Description of the task: In the material below, find the line that contains "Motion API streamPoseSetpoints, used" and the line that contains "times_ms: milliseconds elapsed", then write out exactly those two lines and everything between them.

Extracted records:
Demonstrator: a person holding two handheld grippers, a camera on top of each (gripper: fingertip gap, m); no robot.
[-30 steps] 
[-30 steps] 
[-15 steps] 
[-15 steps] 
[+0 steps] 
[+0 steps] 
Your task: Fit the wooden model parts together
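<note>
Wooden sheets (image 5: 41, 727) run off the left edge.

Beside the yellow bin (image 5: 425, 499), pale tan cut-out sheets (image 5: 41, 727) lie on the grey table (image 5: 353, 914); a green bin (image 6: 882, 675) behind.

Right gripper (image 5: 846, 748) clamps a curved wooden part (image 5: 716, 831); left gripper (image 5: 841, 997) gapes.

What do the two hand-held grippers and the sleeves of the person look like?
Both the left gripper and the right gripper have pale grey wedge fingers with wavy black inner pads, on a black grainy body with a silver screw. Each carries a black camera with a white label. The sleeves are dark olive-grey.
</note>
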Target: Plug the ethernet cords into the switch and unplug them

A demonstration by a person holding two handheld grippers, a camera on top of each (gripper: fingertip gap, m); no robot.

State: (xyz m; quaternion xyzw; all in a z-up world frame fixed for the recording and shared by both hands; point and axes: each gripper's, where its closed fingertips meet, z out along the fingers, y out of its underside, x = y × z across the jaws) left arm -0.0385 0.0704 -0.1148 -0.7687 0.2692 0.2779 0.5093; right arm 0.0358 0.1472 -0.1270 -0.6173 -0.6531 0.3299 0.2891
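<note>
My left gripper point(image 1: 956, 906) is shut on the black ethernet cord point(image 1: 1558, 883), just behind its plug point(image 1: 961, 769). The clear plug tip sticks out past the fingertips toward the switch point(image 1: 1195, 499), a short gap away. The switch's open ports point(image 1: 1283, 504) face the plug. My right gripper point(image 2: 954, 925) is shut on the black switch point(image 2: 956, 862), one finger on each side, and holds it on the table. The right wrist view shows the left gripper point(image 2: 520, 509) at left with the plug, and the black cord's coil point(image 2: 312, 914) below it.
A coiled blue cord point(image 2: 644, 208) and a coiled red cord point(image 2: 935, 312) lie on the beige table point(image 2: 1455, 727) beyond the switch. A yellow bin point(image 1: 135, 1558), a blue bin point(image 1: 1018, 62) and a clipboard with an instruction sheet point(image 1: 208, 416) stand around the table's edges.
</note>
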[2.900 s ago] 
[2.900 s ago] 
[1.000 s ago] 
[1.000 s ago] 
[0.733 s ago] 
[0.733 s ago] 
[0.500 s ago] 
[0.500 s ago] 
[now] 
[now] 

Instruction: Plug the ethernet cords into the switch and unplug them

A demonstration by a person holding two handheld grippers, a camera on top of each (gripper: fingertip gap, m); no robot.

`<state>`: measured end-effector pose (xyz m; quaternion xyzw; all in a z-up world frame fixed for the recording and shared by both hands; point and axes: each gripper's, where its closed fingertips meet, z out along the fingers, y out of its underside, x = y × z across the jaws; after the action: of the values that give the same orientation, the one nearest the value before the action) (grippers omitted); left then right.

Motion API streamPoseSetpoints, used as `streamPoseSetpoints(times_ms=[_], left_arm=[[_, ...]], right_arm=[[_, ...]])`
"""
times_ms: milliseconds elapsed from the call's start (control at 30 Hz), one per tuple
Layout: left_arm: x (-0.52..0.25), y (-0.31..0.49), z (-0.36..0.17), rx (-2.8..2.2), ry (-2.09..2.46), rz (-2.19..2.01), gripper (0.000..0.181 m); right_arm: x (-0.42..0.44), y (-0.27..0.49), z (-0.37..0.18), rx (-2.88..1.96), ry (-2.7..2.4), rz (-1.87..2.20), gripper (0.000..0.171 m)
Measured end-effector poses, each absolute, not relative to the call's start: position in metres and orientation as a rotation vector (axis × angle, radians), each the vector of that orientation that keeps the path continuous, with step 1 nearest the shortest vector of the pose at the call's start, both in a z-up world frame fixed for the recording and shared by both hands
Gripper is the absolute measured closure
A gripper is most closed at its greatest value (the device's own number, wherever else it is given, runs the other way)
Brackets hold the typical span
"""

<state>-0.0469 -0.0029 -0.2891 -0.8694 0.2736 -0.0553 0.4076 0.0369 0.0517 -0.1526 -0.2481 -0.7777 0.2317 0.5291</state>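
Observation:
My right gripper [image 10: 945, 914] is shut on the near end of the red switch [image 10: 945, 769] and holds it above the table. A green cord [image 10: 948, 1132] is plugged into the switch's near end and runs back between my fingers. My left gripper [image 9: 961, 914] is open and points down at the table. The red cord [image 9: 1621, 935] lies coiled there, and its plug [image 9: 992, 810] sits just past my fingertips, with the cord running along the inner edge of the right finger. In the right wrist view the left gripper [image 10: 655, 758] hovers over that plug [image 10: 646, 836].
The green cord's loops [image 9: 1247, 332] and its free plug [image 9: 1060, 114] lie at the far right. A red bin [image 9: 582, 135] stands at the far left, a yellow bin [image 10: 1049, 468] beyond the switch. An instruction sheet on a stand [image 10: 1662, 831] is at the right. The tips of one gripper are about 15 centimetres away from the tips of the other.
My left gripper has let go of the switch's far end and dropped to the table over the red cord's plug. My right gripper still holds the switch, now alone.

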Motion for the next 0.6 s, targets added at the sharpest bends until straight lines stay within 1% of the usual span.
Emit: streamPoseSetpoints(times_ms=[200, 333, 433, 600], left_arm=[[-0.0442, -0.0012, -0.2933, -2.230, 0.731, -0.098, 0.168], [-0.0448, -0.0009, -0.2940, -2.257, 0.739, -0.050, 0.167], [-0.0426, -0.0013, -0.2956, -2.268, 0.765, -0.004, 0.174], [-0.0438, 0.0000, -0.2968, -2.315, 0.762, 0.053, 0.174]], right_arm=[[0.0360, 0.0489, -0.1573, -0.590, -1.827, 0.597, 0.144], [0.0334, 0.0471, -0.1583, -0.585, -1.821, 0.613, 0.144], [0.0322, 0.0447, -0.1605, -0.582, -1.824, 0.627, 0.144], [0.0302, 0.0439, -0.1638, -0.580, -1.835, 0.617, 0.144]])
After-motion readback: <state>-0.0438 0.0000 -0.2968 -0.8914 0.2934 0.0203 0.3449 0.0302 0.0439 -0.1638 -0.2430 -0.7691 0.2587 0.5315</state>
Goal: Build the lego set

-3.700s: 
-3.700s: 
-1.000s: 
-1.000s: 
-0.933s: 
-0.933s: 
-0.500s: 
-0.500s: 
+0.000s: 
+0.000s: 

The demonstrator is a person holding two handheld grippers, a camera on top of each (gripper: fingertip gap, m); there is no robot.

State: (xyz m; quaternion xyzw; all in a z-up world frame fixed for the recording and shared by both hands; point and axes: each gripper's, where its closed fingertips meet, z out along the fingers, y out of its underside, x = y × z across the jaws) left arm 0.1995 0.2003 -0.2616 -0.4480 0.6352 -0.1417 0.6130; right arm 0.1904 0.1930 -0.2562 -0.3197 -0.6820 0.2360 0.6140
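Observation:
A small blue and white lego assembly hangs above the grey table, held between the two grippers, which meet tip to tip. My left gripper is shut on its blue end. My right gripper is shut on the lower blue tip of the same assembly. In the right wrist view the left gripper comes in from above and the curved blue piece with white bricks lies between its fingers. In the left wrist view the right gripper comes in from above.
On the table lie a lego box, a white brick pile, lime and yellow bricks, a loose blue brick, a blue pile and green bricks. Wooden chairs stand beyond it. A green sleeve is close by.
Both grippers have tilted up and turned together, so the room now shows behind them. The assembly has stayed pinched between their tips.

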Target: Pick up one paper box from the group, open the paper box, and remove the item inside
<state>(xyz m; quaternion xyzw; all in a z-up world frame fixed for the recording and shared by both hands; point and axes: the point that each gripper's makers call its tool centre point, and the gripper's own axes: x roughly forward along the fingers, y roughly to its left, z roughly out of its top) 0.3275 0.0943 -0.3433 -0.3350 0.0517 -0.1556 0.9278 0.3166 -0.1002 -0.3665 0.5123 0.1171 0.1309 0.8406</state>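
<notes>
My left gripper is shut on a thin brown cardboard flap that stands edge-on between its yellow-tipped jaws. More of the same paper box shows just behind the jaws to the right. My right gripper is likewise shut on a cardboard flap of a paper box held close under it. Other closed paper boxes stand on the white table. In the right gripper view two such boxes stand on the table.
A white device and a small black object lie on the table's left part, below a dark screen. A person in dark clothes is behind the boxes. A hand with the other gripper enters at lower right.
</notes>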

Solution:
Motion API streamPoseSetpoints, used as `streamPoseSetpoints(times_ms=[_], left_arm=[[_, ...]], right_arm=[[_, ...]])`
"""
times_ms: milliseconds elapsed from the call's start (control at 30 Hz), one per tuple

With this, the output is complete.